One of the themes that emerged from the back to back conferences I attended recently (hence no blogging) was that Archaeology Matters. Actually, Archaeology Matters was the theme of the Northwest Anthropological Conference, held in Portland March 27 to 30th. Paul Minnis gave a great key note speech on Utilitarian Archaeology. He discussed some of the ways in which archaeology can be applicable to current issues, and also how some of the contextual information archaeologists find so important may not be that relevant to these applications. For example, knowing that certain plant species were domesticated and used as a food staple in the past is useful information, without knowing the details of when and how this domestication took place. At the Society for American Archaeology Meetings, April 3-7, I heard several talks about research explicitly focused on applying archaeological data to current climate change issues (e.g. Jago Cooper in the Caribbean) and related issues of sustainability (e.g. Junko Habu in Japan).

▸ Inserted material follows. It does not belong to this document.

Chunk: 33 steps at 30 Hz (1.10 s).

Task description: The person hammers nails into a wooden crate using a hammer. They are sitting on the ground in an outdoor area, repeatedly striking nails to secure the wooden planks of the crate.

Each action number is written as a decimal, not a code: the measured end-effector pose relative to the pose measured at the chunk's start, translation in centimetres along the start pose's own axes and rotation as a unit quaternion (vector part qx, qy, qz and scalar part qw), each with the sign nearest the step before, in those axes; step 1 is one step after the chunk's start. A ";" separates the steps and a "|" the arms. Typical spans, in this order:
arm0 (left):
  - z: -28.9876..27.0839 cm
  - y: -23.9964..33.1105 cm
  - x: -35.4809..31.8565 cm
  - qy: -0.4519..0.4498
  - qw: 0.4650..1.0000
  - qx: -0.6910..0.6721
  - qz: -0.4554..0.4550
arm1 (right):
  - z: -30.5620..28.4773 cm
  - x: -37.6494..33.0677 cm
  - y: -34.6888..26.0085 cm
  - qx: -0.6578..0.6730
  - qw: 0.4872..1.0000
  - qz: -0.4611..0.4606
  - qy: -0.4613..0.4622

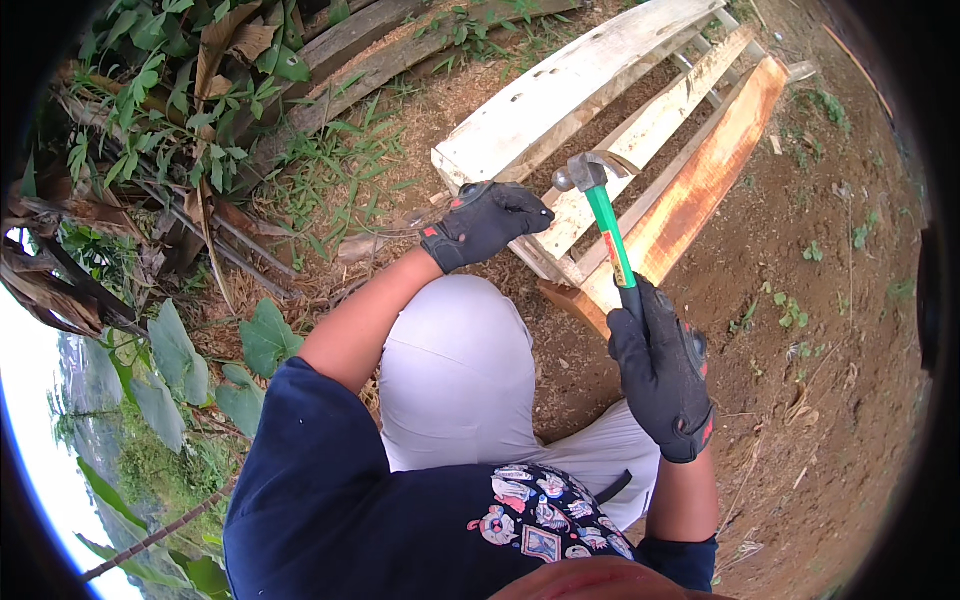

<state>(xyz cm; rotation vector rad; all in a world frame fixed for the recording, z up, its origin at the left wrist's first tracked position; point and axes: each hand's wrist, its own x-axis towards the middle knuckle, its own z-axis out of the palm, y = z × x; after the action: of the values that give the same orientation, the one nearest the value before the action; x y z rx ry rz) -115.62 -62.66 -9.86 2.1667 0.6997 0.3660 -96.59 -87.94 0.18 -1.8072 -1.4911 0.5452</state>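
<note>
The weathered wooden pallet of pale, white-painted slats and one orange-brown board (pixel 610 130) lay on bare brown soil (pixel 820 330), and everything else sat around it. At the pallet's near end, the right hand in a black work glove with red trim (pixel 662 375) was wrapped tight around the black grip of a claw hammer with a green shaft and grey steel head (pixel 600 215). The hammer stood nearly upright, its head raised above the middle slats and apart from the wood. The left hand in a matching black glove (pixel 487 222) rested palm-down on the pallet's near left corner, fingers curled together against the end of the widest white slat. Whether those fingers pinched anything small could not be told. Left of the pallet lay grass and dry leaves (pixel 330 190).
</note>
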 end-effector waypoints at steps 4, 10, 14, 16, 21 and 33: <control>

While archaeologists have argued for the applicability of our work to contemporary issues for a long time, this area of interest does seem to be expanding. The requirement that we concretely contribute to contemporary issues in a tangible way is growing. It is clear from a review of grant review criteria (e.g. the push for broader impacts and transformative research at NSF). I wonder if this will help us to change public perceptions of our field. From numerous attacks on anthropology and archaeology in the last year or so in the public sphere (summaries of the issue here, here, and here) it is clear that not all non-archaeologists are convinced of the applicability of our work.
A paper I like:
Smith, M. E., Feinman, G. M., Drennan, R. D., Earle, T., & Morris, I. (2012) Archaeology as a Social Science. Proceedings of the National Academy of Sciences of the United States of America. 109(20): 7617-7621.